DataBasic is a suite of focused and simple tools and activities for journalists, data journalism classrooms and community advocacy groups.  We’re happy to announce that we’ve received funding from the Knight Foundation to build and test DataBasic over the next 6 months!

Knight_Prototype_Fund_-_Knight_Foundation

What is DataBasic?

Though there are numerous data analysis and visualization tools for novices there are some significant gaps that we have identified through prior research. DataBasic is designed to fill these gaps for people who do not know how to code and provide a low barrier to further learning about data analysis for storytelling.

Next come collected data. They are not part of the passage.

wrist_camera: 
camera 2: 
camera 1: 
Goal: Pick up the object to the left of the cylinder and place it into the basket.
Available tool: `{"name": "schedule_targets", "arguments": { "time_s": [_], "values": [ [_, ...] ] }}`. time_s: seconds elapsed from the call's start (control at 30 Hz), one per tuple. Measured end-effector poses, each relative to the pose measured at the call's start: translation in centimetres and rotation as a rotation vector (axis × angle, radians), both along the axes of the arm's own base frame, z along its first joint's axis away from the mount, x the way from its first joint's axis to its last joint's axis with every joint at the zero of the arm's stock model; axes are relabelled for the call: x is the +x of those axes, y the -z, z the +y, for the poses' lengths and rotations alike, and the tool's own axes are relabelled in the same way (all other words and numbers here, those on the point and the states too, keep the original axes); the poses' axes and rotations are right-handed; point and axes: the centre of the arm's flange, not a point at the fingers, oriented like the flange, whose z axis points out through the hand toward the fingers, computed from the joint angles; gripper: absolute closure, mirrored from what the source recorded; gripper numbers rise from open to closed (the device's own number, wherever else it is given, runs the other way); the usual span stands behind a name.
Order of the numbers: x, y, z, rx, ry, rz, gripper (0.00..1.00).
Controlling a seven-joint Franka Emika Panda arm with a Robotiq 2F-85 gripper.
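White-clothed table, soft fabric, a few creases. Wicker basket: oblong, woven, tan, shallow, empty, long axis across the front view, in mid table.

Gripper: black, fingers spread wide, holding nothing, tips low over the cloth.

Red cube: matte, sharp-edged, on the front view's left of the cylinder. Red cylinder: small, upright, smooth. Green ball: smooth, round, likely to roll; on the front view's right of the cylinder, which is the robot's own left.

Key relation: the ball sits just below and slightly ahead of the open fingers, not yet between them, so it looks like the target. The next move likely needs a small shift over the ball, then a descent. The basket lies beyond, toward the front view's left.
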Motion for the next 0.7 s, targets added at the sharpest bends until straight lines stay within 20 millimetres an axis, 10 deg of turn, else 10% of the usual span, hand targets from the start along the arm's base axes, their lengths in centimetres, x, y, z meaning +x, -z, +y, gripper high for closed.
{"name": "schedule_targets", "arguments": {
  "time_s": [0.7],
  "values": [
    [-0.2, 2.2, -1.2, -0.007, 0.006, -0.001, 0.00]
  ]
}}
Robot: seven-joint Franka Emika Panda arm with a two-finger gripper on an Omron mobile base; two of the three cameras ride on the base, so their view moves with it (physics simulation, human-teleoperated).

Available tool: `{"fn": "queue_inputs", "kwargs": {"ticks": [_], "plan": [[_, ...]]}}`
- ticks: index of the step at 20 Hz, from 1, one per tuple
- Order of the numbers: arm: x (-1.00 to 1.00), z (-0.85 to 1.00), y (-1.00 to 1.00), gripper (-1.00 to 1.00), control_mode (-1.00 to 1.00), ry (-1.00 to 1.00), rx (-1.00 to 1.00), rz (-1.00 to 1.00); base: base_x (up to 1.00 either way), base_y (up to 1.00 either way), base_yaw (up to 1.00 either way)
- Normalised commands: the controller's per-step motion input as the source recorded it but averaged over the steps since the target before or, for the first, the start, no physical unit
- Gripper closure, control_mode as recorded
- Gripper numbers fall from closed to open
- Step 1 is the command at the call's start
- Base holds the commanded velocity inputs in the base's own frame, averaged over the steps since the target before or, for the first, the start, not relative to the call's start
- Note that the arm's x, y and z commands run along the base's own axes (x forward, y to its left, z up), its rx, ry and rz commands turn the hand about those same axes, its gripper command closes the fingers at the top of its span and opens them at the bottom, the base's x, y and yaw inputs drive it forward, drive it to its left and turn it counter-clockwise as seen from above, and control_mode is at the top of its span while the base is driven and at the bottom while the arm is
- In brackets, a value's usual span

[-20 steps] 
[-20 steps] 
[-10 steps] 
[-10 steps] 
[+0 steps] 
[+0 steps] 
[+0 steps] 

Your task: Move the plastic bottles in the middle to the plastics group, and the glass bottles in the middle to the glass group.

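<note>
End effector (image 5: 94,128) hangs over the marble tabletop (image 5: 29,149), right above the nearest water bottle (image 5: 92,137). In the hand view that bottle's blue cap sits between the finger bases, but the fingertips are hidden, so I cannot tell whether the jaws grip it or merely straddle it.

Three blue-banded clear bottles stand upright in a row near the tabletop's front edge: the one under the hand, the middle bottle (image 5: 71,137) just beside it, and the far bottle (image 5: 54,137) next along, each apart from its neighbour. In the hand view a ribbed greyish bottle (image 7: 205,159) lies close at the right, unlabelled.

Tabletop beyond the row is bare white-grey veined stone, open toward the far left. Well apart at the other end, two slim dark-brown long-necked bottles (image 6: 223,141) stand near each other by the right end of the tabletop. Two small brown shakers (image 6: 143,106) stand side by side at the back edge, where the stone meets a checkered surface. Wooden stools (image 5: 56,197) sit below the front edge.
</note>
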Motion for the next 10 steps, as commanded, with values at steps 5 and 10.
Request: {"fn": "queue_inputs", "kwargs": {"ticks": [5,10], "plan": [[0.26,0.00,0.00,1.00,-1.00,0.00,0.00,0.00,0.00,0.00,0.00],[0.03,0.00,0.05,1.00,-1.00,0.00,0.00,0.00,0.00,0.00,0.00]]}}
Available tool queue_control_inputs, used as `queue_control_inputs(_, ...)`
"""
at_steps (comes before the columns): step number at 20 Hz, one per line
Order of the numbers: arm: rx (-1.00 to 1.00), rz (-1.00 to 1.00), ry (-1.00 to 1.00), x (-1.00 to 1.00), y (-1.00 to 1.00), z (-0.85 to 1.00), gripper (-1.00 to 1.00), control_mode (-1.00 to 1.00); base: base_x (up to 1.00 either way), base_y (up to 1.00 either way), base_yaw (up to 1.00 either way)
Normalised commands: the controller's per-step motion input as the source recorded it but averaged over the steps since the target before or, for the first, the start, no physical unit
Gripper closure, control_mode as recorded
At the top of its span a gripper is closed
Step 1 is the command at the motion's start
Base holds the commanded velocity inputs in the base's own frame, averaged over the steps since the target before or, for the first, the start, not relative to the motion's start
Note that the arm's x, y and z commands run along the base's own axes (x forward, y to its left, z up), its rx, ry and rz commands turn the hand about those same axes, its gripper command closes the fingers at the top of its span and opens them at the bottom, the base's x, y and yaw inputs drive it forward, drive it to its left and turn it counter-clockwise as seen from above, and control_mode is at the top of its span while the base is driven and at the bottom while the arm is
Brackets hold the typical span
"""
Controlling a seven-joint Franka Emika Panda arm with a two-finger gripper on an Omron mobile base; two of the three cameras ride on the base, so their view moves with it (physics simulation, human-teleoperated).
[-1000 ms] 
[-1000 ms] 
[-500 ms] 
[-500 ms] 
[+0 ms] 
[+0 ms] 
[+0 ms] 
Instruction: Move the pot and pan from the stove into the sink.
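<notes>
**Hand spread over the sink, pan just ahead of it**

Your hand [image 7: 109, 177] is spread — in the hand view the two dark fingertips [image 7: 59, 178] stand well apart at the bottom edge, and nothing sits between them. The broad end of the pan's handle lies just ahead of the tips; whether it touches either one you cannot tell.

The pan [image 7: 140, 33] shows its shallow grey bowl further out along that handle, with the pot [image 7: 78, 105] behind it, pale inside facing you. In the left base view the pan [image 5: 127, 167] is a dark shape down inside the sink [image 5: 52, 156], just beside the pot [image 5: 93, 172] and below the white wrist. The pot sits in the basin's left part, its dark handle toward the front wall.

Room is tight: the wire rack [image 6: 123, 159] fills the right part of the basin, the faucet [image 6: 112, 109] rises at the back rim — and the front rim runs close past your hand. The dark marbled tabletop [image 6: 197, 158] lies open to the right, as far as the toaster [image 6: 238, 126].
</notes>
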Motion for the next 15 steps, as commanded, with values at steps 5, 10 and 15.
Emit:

In the first iteration of this project we will build three tools, develop three training activities and run one workshop with journalists and students for feedback. The three tools include:

  • WTFcsv: A web application that takes as input a CSV file and returns a summary of the fields, their data type, their range, and basic descriptive statistics. This is a prettier version of R’s “summary” command and aids at the outset of the data analysis process.
  • WordCounter: A basic word counting tool that takes unstructured text as input and returns word frequency, bigrams (two-word phrases) and trigrams (three-word phrases)
  • SameDiff: A tool that gives you various ways to compare two text documents, to see how they are similar and/or different.

More importantly, we’ll be providing an introductory video and simple training activities for each tool as a way to scaffold learning about data analysis at the same time as doing it. These activities will include fun datasets to start off with, and introduce vocabulary terms and the algorithms at work behind the scenes.  We strongly believe in building tools for learners, and will be putting those ideas into practice on these tools and activities.

Who is Building This?

Catherine D’Ignazio is an Assistant Professor of Data Visualization and Civic Media at Emerson College and a Fellow at the Engagement Lab. She has a background in software development, media analysis and the arts and currently teaches journalism students.

Rahul Bhargava is a Research Scientist at the MIT Center for Civic Media. He works in quantitative media analysis and leads data literacy workshops for students and community groups.

Is it Ready Yet?

We are still developing the first prototypes so we can try them out with folks. Expect to see more updates here as we build them out over the fall.